Two years after the drought treatment, stones extracted from the berries picked from drought-treated mother shrubs were slightly heavier than the controls. Additionally, these stones displayed a slightly higher germination percentage than controls. It should be noted that stone weight was included in the germination percentage model as a co-factor, indicating that the germination percentage was higher for stones derived from the drought-treated mother plants when considering equal weights of stones. A milder drought experiment in F. alnus (no plants died from the experienced stress) already showed that the germination percentage of stones derived from berries picked from mother shrubs in the same year that drought stress was imposed on these mother shrubs was higher in comparison to the controls [18], whereas the stone weight was not affected [17]. In the experiment here described, the imposed drought stress on the mother shrubs was more severe, as 41% of the plants had died off during the drought period, which may be a reason why stones derived from the drought-treated mother plants were heavier. The drought stress experienced by the mother shrubs, which affected the germination percentage of the derived stones, suggests a transgenerational effect of the drought, both in the same year of the drought treatment [18] and two years after the treatment (this study). It is likely that this transgenerational effect raised the chances of seedling survival in case the growth environment would remain stressful. This result may be related to the observation that the offspring of drought-treated grassland species produced higher amounts of seed when compared to offspring from control mother plants [34,35]. The higher amount of seeds would be needed to keep proper chances of survival in a continuing stressful growth environment. Similarly, in several annual plant species, dry-grown parents were shown to produce seeds with higher germination percentages [35,36]. Heavier stones derived from mother shrubs that experienced drought stress may be related to the finding that drought tolerance and heavy seeds are correlated functional traits, likely reflecting a general plant strategy [37]. A higher seed mass facilitates a quicker root development, in turn allowing germinating seedlings to rapidly escape a dry surface of the soil, thus enhancing the chances of survival [38].

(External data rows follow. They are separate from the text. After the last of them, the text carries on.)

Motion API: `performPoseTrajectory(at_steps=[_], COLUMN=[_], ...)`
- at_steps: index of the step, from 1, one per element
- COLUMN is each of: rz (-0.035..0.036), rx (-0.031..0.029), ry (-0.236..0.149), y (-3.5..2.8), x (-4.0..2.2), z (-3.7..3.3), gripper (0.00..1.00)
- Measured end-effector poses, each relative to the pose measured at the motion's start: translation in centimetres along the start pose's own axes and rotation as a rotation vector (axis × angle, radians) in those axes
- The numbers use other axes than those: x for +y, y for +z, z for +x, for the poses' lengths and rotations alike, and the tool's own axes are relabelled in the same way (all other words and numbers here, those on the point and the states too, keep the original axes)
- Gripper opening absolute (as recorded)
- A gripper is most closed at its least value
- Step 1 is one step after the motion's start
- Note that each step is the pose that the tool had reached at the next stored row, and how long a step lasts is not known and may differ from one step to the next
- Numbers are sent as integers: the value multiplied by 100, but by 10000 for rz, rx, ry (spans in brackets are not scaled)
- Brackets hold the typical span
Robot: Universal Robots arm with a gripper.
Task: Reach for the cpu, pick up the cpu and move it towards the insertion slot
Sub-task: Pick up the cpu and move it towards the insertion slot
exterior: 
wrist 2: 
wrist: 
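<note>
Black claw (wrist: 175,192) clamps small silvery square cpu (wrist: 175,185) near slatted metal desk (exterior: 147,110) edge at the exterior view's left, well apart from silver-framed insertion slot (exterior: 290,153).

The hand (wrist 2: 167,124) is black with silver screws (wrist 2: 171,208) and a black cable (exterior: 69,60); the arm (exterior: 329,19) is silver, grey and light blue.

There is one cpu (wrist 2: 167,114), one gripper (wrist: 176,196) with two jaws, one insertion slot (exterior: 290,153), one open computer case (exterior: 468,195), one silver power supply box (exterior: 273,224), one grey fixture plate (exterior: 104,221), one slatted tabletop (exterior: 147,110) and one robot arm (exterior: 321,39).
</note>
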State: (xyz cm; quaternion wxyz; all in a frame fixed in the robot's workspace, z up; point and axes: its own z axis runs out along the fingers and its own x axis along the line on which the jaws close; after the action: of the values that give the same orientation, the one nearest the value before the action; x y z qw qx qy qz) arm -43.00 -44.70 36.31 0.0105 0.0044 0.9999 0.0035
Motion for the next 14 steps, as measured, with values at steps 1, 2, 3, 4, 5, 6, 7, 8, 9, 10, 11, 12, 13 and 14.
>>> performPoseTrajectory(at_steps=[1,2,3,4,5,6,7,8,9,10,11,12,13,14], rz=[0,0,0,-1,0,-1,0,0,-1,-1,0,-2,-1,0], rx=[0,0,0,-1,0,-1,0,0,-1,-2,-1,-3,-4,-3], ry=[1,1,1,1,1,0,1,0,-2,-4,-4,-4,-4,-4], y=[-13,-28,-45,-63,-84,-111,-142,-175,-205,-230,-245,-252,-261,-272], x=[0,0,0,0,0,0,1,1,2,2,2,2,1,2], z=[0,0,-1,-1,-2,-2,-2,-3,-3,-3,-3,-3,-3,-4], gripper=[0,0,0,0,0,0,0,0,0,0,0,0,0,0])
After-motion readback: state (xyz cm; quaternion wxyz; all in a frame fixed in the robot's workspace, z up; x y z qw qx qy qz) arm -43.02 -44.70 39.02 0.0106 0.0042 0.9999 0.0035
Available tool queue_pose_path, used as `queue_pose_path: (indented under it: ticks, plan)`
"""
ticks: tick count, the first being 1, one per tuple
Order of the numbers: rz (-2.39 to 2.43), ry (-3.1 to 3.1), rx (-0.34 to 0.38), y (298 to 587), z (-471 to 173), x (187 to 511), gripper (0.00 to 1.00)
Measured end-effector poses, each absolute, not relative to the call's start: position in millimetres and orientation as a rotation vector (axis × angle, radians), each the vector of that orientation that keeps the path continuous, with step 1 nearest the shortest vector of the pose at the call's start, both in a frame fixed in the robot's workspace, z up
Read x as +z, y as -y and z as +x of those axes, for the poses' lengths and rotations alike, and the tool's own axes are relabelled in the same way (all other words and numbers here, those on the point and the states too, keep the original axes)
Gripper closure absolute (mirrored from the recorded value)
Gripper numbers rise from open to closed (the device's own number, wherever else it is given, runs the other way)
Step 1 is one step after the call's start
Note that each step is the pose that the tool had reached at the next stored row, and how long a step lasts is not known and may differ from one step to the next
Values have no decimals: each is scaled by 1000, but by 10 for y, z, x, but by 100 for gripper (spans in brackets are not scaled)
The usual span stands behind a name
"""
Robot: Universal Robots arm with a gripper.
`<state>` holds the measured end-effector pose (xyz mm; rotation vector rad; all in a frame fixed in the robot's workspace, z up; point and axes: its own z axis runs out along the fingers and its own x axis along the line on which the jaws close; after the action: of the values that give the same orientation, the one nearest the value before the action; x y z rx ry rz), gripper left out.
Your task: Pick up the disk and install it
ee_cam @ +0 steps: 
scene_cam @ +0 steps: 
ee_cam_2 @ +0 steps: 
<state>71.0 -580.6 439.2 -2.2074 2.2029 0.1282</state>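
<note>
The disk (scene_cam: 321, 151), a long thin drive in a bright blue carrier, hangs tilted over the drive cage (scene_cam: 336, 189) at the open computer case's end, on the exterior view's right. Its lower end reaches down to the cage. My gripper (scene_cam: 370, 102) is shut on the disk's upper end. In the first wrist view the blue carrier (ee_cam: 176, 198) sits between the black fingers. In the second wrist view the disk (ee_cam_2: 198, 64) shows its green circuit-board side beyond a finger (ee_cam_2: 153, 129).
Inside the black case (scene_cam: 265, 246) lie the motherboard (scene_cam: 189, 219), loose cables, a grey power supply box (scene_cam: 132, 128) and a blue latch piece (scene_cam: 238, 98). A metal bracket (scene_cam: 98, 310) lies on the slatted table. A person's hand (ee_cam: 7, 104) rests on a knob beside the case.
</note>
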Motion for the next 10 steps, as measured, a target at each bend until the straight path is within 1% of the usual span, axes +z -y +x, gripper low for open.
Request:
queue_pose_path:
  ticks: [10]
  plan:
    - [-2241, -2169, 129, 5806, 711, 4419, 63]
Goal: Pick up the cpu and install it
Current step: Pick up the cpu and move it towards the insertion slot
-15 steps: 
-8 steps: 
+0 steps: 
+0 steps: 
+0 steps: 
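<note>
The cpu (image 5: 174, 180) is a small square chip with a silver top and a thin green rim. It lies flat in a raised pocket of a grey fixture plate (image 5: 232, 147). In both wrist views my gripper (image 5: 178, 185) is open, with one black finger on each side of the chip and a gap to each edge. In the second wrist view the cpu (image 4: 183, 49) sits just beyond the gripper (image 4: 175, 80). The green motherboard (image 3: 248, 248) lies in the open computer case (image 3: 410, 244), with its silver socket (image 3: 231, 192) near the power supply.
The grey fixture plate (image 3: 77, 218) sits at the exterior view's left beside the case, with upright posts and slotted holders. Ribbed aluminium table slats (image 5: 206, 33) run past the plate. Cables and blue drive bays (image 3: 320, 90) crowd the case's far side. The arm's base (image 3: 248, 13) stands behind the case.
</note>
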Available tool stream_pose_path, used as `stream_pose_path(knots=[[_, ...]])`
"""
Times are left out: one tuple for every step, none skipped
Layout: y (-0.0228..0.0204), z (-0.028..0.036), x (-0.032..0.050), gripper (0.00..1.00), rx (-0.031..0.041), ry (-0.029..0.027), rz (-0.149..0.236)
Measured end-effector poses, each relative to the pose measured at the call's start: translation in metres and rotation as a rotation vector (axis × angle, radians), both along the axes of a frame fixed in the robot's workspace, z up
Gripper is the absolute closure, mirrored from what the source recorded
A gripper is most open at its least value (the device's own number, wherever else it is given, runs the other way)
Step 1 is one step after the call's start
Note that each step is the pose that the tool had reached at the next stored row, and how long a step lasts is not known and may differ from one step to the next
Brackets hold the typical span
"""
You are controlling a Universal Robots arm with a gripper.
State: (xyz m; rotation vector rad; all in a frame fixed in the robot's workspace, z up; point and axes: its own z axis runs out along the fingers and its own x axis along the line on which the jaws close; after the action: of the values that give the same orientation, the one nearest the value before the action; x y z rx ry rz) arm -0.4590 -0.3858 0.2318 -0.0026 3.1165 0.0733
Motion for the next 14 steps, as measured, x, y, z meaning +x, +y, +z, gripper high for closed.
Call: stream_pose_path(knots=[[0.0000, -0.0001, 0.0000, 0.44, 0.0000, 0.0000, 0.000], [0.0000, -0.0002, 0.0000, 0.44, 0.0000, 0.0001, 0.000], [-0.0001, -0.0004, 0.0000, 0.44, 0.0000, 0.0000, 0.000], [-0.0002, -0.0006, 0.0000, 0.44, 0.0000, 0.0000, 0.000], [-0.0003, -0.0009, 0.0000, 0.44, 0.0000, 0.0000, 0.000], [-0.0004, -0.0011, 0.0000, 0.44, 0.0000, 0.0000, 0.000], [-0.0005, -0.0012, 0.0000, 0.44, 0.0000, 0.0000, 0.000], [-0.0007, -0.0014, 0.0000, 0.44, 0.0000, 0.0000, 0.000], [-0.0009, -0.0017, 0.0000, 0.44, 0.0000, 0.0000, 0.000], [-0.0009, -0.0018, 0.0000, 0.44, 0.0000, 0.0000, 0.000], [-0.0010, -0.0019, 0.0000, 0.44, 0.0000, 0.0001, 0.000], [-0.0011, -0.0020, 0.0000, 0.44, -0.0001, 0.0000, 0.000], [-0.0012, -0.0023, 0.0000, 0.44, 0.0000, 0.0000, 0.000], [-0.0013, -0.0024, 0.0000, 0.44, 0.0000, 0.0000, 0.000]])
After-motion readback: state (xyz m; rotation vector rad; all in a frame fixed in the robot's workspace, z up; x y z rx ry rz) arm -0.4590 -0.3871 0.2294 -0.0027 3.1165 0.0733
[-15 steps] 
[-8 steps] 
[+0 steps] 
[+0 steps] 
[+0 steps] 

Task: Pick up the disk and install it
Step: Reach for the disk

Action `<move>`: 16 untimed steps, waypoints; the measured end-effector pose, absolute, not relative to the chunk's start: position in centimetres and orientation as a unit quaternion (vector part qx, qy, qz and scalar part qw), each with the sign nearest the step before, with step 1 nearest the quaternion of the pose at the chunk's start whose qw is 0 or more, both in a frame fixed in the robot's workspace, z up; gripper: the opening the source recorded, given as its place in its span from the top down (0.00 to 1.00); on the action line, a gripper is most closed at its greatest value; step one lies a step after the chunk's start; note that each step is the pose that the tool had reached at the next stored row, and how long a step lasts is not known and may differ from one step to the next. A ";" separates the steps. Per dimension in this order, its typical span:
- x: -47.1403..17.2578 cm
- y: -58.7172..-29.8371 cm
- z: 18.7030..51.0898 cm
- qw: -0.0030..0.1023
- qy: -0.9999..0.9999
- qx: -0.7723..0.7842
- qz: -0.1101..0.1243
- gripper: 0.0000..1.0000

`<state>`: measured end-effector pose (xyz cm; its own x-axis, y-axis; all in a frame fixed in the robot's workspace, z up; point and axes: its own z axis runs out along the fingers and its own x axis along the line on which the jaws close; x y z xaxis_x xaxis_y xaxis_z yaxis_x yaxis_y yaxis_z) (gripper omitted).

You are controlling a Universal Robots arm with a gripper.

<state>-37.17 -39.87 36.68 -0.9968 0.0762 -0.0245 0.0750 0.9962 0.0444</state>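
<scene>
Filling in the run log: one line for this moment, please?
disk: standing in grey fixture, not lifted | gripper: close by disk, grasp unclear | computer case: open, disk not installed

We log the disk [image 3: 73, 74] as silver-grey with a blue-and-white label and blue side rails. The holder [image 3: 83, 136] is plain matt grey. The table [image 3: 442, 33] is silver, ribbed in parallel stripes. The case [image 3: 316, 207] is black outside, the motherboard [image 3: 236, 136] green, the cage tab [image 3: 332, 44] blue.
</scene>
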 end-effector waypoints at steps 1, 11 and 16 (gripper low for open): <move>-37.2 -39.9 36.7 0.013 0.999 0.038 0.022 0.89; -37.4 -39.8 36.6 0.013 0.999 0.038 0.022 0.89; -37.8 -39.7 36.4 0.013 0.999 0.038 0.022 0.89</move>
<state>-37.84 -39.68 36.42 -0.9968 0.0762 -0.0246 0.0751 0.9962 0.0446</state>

4.2. Population Differentiation in the Common Garden

Berry counts and some phenological traits that we studied in the common garden displayed population differentiation, corroborating earlier findings. The local Belgian provenance produced more mature berries than the other two provenances, both in an earlier study [17] and in the experiment here described. As hypothesized before, this may suggest that in F. alnus, locally adapted provenances can invest more in reproduction. A higher reproductive output as an expression of local adaptation has been detected in reciprocal transplant experiments of several herbaceous plants [39,40].
The peak of berry production in 2020 was advanced in the Swedish provenance, while the Belgian and Italian provenances peaked congruently, as was already observed in a comparable experiment [17]. Based on the berry and leaf phenologies, it can be suggested that the phenology of berry maturation may be correlated with the timing of leaf senescence, as for the latter, the Swedish provenance was also advanced when compared to the other two provenances that displayed a similar timing. In monocarpic plants, the timing of seed maturation is closely associated with the timing of leaf senescence, as nutrients from the leaves are re-allocated to maturing seeds [41]. An indirect indication of a correlation between the phenologies of leaf senescence and seed maturation in a woody species was found in alternate-bearing pistachio (Pistacia vera L.), where 61% of the N storage originated from soil uptake in a non-reproductive year, whereas all the N was drawn from senescing leaves in a reproductive year [42].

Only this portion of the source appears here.